A strange serenity flows over me at this news.

 

“You were right,” he says, an edge of hysteria in his voice. “Those goddamn Knoxes.”

 

“Well, at least we have our answer. This is why the Double Eagles agreed to come back for questioning. They think you’ll be busted by your own men before you ask them your first question.”

 

Sheriff Dennis goes pale. “My own men?”

 

“Unless Forrest brings in the DEA—which I doubt—I’d bet on it. I imagine one of your deputies will receive an ‘anonymous’ tip sometime prior to tomorrow’s interrogations. A team will drive over to your house to search it, with the expectation of ‘discovering’ the hoard you found tonight. And if the dope was there, you’d have helped teach your colleagues a valuable lesson: crossing the Knoxes is career suicide for a cop.”

 

“And you figured this out from a story your kid told you?”

 

“That triggered it, yeah. Kaiser’s certainty about the Eagles not coming had been bothering me all evening. To submit to questioning, they had to have some kind of insurance.
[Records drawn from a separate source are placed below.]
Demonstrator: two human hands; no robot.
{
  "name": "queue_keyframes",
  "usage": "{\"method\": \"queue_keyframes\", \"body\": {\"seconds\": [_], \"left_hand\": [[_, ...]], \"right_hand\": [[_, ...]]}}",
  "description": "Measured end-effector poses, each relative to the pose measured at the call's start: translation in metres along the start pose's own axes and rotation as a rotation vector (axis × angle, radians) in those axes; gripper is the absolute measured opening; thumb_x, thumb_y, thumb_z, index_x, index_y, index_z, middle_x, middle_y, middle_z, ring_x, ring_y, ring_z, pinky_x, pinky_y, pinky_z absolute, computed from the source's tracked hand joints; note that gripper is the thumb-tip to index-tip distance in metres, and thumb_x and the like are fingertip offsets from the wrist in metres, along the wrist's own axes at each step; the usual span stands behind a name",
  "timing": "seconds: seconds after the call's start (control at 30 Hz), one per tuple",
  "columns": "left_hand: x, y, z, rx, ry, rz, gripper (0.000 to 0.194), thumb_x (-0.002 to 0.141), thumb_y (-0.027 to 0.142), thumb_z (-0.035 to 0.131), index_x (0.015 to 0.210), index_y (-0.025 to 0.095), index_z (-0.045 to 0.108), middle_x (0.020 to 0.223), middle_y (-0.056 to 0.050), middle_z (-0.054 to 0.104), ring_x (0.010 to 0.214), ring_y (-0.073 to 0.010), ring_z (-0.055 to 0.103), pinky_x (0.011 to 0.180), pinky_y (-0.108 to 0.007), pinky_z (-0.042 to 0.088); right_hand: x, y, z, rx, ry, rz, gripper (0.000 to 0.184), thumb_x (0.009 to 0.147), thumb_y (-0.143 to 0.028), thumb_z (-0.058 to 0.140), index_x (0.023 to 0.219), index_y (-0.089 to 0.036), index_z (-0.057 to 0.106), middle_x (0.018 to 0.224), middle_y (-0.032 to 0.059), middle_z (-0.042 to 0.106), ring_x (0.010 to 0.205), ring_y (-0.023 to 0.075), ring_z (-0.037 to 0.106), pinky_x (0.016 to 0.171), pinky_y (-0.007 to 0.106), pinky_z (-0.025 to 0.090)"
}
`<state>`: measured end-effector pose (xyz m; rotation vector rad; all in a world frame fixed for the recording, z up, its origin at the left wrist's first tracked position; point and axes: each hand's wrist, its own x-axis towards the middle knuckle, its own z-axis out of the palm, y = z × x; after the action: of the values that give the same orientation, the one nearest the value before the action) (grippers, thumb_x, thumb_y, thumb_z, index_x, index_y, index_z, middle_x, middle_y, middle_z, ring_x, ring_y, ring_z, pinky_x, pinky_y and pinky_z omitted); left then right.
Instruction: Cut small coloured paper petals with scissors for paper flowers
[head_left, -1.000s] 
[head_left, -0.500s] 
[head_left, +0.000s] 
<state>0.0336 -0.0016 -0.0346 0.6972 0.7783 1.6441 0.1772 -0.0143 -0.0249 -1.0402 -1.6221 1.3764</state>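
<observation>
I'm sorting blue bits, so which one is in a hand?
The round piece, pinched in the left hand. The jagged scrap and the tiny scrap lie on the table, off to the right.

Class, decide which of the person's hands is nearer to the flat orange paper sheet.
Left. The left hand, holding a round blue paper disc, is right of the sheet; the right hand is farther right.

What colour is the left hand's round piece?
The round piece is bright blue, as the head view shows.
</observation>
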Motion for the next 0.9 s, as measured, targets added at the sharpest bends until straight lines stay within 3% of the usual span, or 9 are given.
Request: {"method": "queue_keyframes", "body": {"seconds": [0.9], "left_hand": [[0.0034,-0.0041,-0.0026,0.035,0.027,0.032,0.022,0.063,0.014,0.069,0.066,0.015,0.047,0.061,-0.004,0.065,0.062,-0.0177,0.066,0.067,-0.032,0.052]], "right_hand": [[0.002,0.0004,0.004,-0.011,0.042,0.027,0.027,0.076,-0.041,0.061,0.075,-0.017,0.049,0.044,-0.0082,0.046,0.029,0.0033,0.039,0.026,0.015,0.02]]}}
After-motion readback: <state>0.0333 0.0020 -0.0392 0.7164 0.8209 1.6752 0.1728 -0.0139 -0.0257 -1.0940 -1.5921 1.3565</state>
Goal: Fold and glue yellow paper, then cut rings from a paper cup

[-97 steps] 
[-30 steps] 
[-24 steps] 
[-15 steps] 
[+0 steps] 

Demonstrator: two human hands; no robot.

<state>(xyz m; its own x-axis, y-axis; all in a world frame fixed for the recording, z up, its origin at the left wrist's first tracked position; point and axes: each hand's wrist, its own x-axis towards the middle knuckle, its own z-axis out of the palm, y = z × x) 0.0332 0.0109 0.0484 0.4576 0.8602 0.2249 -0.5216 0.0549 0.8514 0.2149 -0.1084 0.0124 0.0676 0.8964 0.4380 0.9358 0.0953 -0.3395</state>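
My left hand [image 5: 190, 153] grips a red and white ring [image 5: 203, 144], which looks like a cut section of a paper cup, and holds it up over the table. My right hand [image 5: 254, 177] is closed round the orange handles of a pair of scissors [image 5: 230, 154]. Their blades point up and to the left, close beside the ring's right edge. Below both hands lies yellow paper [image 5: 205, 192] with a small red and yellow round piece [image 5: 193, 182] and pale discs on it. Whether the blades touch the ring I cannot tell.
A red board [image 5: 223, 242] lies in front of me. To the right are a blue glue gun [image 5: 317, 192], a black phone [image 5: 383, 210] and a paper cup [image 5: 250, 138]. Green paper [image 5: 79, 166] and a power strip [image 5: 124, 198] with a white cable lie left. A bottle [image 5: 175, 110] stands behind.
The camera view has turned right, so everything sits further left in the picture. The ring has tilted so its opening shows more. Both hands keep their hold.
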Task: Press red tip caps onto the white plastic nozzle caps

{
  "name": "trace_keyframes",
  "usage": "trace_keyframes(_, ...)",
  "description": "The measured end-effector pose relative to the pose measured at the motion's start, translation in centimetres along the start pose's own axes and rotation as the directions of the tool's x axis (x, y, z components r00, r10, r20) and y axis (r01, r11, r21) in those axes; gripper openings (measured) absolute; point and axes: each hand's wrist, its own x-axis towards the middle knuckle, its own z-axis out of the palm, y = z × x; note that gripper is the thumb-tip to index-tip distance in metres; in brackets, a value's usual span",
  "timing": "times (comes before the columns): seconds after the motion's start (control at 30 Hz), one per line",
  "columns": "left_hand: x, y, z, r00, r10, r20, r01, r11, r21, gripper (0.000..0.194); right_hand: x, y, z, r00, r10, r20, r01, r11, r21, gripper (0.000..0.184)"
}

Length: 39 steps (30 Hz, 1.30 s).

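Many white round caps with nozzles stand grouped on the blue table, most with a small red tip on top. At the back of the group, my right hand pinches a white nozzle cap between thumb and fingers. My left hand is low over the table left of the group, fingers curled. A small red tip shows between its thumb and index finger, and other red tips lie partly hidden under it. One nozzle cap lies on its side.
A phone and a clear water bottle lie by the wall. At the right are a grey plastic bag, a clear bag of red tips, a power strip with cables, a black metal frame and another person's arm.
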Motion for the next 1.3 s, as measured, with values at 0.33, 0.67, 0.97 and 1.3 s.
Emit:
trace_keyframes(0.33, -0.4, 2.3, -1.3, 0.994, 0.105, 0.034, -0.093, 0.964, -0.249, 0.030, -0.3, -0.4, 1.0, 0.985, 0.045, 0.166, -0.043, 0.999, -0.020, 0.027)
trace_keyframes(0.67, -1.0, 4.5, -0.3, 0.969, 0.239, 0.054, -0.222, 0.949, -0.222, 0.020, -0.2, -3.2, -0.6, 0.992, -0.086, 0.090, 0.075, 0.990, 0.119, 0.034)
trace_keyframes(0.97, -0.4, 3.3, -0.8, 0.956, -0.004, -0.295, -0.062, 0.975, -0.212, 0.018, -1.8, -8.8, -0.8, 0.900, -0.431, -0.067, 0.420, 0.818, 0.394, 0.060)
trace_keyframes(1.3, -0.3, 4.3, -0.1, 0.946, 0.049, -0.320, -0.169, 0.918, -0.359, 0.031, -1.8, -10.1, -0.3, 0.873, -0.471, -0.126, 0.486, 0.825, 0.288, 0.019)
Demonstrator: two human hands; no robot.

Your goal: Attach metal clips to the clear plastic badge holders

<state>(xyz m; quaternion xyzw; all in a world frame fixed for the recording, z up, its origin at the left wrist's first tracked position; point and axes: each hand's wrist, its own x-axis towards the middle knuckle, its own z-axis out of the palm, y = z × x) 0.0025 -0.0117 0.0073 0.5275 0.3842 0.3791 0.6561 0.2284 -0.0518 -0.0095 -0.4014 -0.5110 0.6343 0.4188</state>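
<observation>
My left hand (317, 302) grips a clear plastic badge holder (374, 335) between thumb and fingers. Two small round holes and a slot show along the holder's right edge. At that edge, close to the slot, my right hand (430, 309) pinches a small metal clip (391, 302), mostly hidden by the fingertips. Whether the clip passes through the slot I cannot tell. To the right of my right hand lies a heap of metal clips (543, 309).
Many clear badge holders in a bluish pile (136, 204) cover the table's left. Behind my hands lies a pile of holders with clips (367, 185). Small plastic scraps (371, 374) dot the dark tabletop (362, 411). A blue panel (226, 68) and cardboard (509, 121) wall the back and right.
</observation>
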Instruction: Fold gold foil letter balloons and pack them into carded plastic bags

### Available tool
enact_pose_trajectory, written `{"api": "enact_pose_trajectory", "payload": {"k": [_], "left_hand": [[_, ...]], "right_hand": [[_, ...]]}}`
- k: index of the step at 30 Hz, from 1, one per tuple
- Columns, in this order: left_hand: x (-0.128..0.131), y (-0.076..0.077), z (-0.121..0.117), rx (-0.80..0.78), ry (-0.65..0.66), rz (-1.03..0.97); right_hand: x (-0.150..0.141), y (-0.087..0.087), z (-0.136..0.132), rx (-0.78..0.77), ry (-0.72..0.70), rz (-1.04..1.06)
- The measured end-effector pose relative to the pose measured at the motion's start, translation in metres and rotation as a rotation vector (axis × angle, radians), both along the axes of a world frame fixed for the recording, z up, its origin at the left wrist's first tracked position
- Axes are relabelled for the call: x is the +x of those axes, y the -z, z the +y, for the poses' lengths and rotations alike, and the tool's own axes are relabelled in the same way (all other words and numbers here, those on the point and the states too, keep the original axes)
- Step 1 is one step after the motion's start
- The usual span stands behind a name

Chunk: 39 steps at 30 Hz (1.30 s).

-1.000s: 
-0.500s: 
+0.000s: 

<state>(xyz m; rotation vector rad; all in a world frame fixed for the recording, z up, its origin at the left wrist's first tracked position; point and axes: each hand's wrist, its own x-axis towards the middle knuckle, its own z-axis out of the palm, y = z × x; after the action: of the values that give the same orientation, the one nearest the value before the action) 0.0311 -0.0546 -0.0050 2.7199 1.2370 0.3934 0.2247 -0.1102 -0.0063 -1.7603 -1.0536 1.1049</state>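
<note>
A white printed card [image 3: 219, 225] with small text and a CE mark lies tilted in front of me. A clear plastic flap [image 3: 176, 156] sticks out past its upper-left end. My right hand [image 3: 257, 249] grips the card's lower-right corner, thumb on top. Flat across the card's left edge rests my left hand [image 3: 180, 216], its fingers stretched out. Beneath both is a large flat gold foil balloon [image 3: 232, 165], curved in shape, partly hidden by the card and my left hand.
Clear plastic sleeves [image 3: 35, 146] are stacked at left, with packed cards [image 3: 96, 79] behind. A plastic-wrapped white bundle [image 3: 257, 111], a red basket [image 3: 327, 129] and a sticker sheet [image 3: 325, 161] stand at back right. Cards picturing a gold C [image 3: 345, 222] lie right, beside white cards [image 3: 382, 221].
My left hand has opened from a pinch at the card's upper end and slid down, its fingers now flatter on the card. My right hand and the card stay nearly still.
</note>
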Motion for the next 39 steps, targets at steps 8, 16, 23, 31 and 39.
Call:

Subconsciously, I must have been wondering what the easiest way to move you off the board would be. I saw drugs planted on cops in Houston before. With this parish’s history of corruption, that would have been a slam dunk.”

 

Sheriff Dennis wipes the sheen of sweat from his forehead with his uniform sleeve. “So what now?”

 

I don’t answer for a while. Then, after some thought, I say, “Are you asking me as the mayor of Natchez? As a former prosecutor? Or as a friend?”

 

“A friend, goddamn it.”

 

“These are the same guys who killed your cousin, right?”

 

“Yep.”

 

“They booby-trapped the warehouse that killed two of your deputies.”

 

Dennis nods soberly.

 

I turn and look over at the harsh light spilling out of the Walmart doors. “An elegant solution came to me while I was driving over the bridge.”

 

“What’s that?”

 

“Send that meth right back where it came from.”